Hospitals have been repurposed into prioritising Covid patients, with a halt put on a range of other services for patients including for those with chronic conditions.

Wards and facilities have been adapted to cope with the demand of patients with the coronavirus infection at the expense of other patients.

Referrals from GPs are not being accepted unless for a serious medical conditions and routine investigations to aid diagnosis are not available in many cases.

Before the Covid-19 outbreak the NHS was already suffering record waits in general practice, A&E, hospital and cancer services. The health needs of patients have not disappeared, but their care has effectively been placed on hold whilst the NHS deals with the pandemic.

The survey also found that a more than a quarter of doctors were experiencing shortages of vital medicines, gases or therapeutics, with almost a third saying that such shortages – or anticipated future shortages – have forced them to offer less effective treatment than they ordinarily would.

Inhalers, antibiotics, HRT medicines, anaesthetic drugs, oxygen and painkillers were amongst those referenced as experiencing supply issues.

The survey – polled on 28/29 April – also shows that there are still problems with PPE, with almost half of doctors having to source their own equipment or rely on donations, the provision of which will need to be significantly expanded if the NHS resumes normal services.

Dr Chaand Nagpaul, BMA council chair, said: “While all parts of the NHS have rallied around in a bid to meet the immediate rocketing demand caused by the Covid-19 pandemic, these findings bear out the fears held by many doctors that parts of the health service – and most importantly the needs of patients more widely with non-Covid illness – are being neglected.

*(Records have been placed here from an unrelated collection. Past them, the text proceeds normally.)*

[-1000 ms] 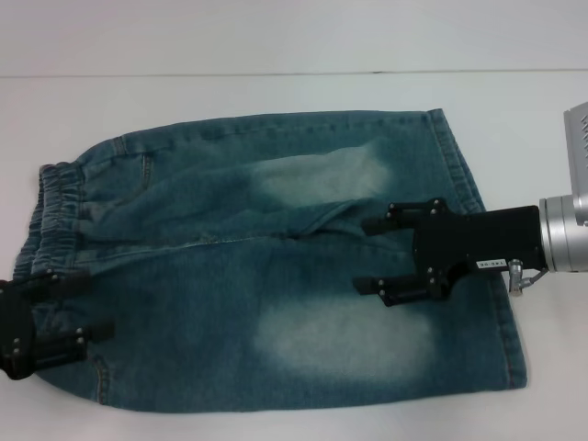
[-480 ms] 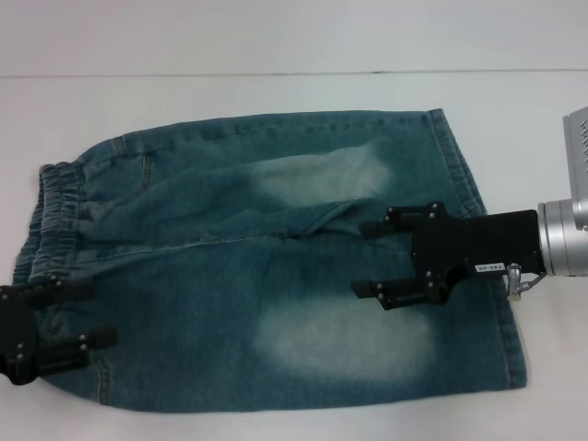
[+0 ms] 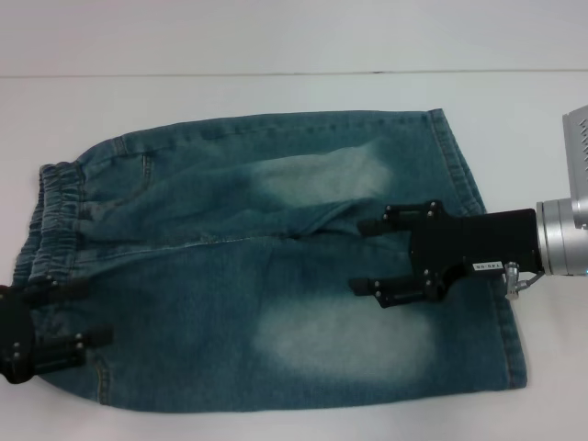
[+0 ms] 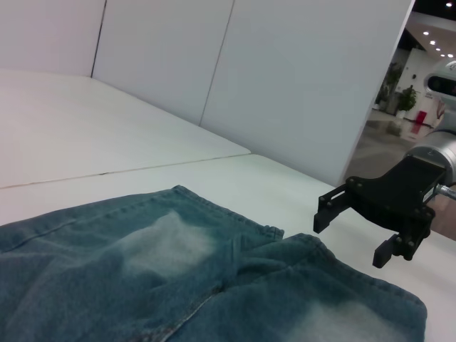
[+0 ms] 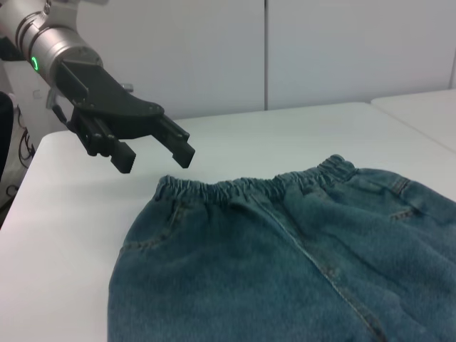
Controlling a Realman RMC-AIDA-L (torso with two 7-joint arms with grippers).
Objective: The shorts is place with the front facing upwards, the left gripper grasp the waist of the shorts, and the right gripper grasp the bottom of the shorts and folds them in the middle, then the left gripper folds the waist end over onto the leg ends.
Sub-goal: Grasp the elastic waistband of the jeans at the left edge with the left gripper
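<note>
Lying flat across the worktop [image 3: 276,55], the shorts [image 3: 276,276] are waiting while the left gripper [image 3: 69,317] is hovering with released jaws over the waist and the right gripper [image 3: 372,257], likewise spread, above the legs, readying the fold.

The shorts [image 3: 266,276] lay flat on the desk [image 3: 276,92], waist to the left. The left claw [image 3: 78,314] hung over the waist, the right claw [image 3: 366,255] above the legs.

The denim shorts [image 3: 276,276] lie flat and unfolded on the white table [image 3: 276,96], spread across most of its width. The elastic waistband [image 3: 50,216] points to the table's left edge and the leg hems [image 3: 487,239] to the right. The blue fabric shows pale faded patches on each leg.
</note>
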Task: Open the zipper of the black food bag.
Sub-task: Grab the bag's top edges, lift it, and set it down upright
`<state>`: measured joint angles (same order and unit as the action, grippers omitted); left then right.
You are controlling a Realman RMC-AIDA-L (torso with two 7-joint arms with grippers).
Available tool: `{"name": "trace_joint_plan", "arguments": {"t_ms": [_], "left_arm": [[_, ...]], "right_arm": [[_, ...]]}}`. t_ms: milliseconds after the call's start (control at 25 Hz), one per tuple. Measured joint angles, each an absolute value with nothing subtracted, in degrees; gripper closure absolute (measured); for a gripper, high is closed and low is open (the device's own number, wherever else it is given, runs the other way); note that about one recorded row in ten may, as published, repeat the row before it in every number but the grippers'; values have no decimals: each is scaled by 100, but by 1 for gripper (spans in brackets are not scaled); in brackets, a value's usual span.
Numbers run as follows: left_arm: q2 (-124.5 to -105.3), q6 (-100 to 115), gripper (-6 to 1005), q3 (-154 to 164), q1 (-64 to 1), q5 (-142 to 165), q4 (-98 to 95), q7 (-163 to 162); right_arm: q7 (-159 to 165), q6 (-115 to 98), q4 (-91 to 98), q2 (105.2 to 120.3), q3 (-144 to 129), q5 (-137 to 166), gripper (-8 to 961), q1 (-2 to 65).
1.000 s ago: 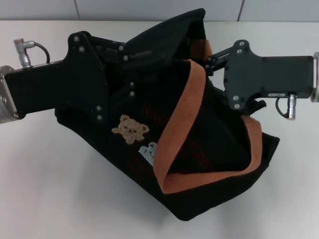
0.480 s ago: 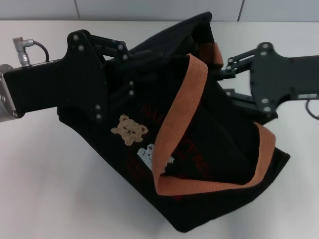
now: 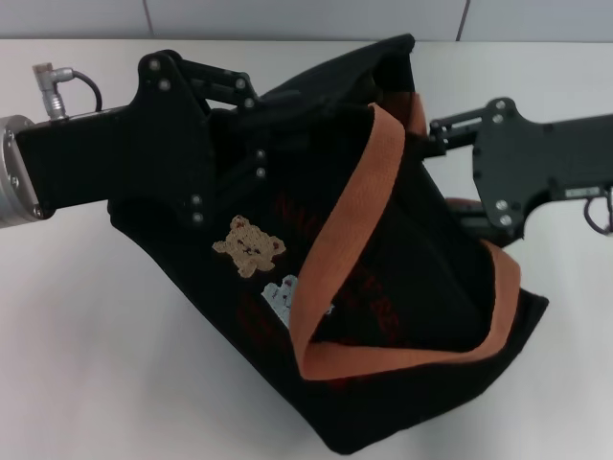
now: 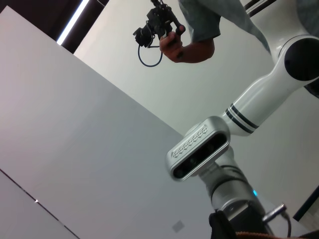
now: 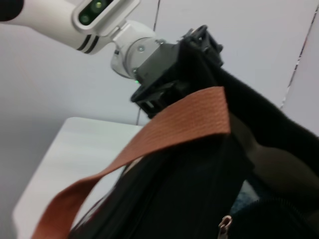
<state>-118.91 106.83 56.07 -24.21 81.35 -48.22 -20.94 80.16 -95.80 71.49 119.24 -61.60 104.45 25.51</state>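
While both arms flank it, the black food bag (image 3: 383, 287) sits slumped on the white table (image 3: 86, 355).

The left gripper (image 3: 254, 125) presses into the bag's upper left corner, its fingers buried in the black fabric, so I cannot tell whether they are spread or closed. The right gripper (image 3: 433, 144) reaches in from the other side near the top edge, just beside an orange-brown strap (image 3: 345, 230); its fingers are hidden too. A tan bear patch (image 3: 249, 246) and a white patch (image 3: 284, 292) show on the bag's side. In the right wrist view, a small silver pull tab (image 5: 225, 222) hangs on the zipper (image 5: 264, 206) near the bag's top.
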Motion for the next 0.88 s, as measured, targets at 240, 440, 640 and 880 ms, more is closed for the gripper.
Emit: {"name": "trace_joint_plan", "arguments": {"t_ms": [240, 440, 640, 880], "left_arm": [[-11883, 10678, 851, 5655, -2448, 8135, -4805, -2092], [-11890, 10685, 852, 5663, -2457, 8135, -4790, -2086], [-11887, 10706, 852, 5669, -2451, 8135, -4790, -2052], [-11884, 10688, 851, 5667, -2426, 8115, -4791, -2034]], "right_arm": [[7901, -8669, 7139, 11964, -6708, 10204, 454, 2509], [7670, -8054, 7064, 11968, -7240, 9941, 515, 2431], [7360, -7475, 6969, 11971, -7703, 9828, 670, 2409], [7225, -7401, 6883, 11963, -7733, 9588, 854, 2324]]}}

“This means many ill patients are not getting the care they so desperately need now and crucially, risking their conditions getting worse and with some maybe even dying as a result. Once this current situation eases, it is highly likely that there will be a sudden spike in demand, from patients with far more acute illnesses, caused by a delay in timely treatment. It is vital that the NHS plans for this now.”

Lesley Bentley, chair of the BMA Patient Liaison Group, added: “Even at the time of the Covid-19 pandemic, it is vital that patients continue to get the care and treatments they need and feel confident in doing so.”